Washington State

House of Representatives

Office of Program Research

BILL

ANALYSIS

Environment Committee

HB 1845

This analysis was prepared by non-partisan legislative staff for the use of legislative members in their deliberations. This analysis is not a part of the legislation nor does it constitute a statement of legislative intent.

Brief Summary of Bill

Requires the Department of Ecology to initiate a negotiated rulemaking process with pharmaceutical waste generators and processors by September 1, 2015 in order to revise interim pharmaceutical waste management enforcement guidelines.
Requires the Department of Ecology to update the Legislature on the status of the negotiated rulemaking process by September 1, 2016.
Applies a presumption that pharmaceutical wastes generated by health facilities are being characterized in compliance with state requirements, until a rule is adopted as a result of the negotiated rulemaking process.

Background:

The federal Resource Conservation and Recovery Act (RCRA) authorizes the Environmental Protection Agency to control the generation, transport, treatment, storage, and disposal of hazardous wastes. The Department of Ecology (Department) is the designated lead agency for implementing the RCRA requirements in Washington. State law also provides separate authority for the Department control the management of dangerous wastes designated under state law. Certain types of waste, including certain pharmaceutical medicines, that are not designated as hazardous under federal law are designated as dangerous by the state. Both hazardous and dangerous wastes must be identified by generating facilities and must be managed in accordance with regulations that apply to various specific types of wastes generated. Facilities that receive, sort, treat, and dispose of dangerous and hazardous wastes must receive a state or federal permit that authorizes the facility to handle certain types of waste.
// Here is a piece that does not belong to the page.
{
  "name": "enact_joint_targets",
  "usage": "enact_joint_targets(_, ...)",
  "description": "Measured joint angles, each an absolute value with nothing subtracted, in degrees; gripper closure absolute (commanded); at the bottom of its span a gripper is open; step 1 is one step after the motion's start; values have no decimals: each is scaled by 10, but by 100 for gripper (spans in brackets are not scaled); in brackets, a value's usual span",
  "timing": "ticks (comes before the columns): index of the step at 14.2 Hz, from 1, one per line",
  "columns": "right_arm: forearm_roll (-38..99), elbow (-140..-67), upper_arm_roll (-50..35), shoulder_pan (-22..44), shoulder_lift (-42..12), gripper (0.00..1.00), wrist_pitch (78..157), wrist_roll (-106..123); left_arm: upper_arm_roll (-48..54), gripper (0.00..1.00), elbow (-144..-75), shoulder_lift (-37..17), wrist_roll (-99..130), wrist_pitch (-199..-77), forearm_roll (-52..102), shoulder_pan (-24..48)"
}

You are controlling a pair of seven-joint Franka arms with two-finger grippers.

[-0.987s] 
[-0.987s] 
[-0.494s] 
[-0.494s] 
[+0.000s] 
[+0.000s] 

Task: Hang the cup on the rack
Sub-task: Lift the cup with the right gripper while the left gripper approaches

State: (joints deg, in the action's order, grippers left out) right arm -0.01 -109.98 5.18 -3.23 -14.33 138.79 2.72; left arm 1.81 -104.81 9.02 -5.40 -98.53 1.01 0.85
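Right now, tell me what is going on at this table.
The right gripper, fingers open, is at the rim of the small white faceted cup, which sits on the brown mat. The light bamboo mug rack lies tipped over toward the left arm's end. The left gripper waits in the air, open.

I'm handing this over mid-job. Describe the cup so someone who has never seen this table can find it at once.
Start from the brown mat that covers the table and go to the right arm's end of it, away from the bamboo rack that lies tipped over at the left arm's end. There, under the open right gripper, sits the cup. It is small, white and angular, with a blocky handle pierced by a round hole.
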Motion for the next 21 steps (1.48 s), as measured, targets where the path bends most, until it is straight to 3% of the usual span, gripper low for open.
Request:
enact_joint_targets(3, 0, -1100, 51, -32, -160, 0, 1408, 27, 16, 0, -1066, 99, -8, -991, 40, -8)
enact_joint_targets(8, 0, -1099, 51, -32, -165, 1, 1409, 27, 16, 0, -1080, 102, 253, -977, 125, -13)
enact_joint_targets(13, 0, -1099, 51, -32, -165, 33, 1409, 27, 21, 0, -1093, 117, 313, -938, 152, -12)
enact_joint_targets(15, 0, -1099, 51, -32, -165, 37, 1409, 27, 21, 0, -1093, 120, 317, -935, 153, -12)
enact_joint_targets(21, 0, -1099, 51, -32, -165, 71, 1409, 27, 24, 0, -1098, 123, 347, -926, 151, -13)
Several types of pharmaceutical medicine are established in state law. Controlled substances are those drugs that are regulated under the federal Controlled Substances Act and restricted in use because of their potential for abuse or dependency. Legend drugs are drugs which must be dispensed through a prescription unless being dispensed by a medical practitioner. Over-the-counter medications are available to customers without a prescription.

In 2008 the Department published an interim policy for the enforcement of dangerous waste regulations as applied to pharmaceutical wastes of retail pharmacies and patient care facilities including hospitals. Generators managing pharmaceutical waste under the 2008 interim policy must either send wastes to a RCRA-permitted incinerator for disposal or must segregate dangerous wastes designated as state-only dangerous waste but not as federal hazardous waste. State-only dangerous waste must be managed in accordance with the state’s dangerous waste rules, which allows certain state-only pharmaceuticals to be disposed of in a facility permitted to incinerate municipal solid waste or that meets certain other combustion temperature requirements. Dangerous waste that is also infectious waste must either be sent to a RCRA-permitted facility, or, if it is state-only dangerous waste, may be sent to a disposal facility with a permit to accept both state-only dangerous and infectious wastes. Salt-water, sugar-water, and other water solutions without vitamins or additives may be disposed of as sewage with approval from the local wastewater treatment facility. The 2008 interim enforcement guidance also details rules for waste accumulation practices, empty container management, recordkeeping, and for reverse distribution of unwanted pharmaceuticals that are intact and can still be used for their original intended purposes.

The state Administrative Procedures Act, which establishes the criteria for rulemaking by state agencies, provides an option for a negotiated rulemaking process in which representatives of the agency and affected interests attempt to reach consensus on the rule negotiation process and proposed rule terms prior to the agency posting notice of a proposed rule and holding public hearings on a proposed rule.

Summary of Bill:

The Department is directed to begin a negotiated rulemaking process with hospitals, pharmaceutical waste-handling facilities, and others by September 1, 2015. The Department is directed to update the Legislature on the status of the negotiated rulemaking by September 1, 2016.

Until the Department adopts a new rule under the negotiated rulemaking process, the documentations prepared by hospitals, clinics, and other health facilities for the wastes received by processing facilities are presumed to contain accurate characterizations under state dangerous waste laws. In addition, pharmaceutical waste-handling facilities may dispose of the pharmaceutical wastes they receive through the process for incinerating state-only dangerous pharmaceutical wastes.

The types of pharmaceutical waste handling facilities covered by these provisions include facilities that handle controlled substances, legend drugs, and over-the-counter medications that qualify as dangerous waste under state regulations but that are not hazardous wastes under the federal RCRA.

An intent section declares that the 2008 interim enforcement policy has created confusion among health care providers despite their best efforts to comply with pharmaceutical waste-handling requirements and that the Department should develop a new approach for regulating pharmaceutical waste.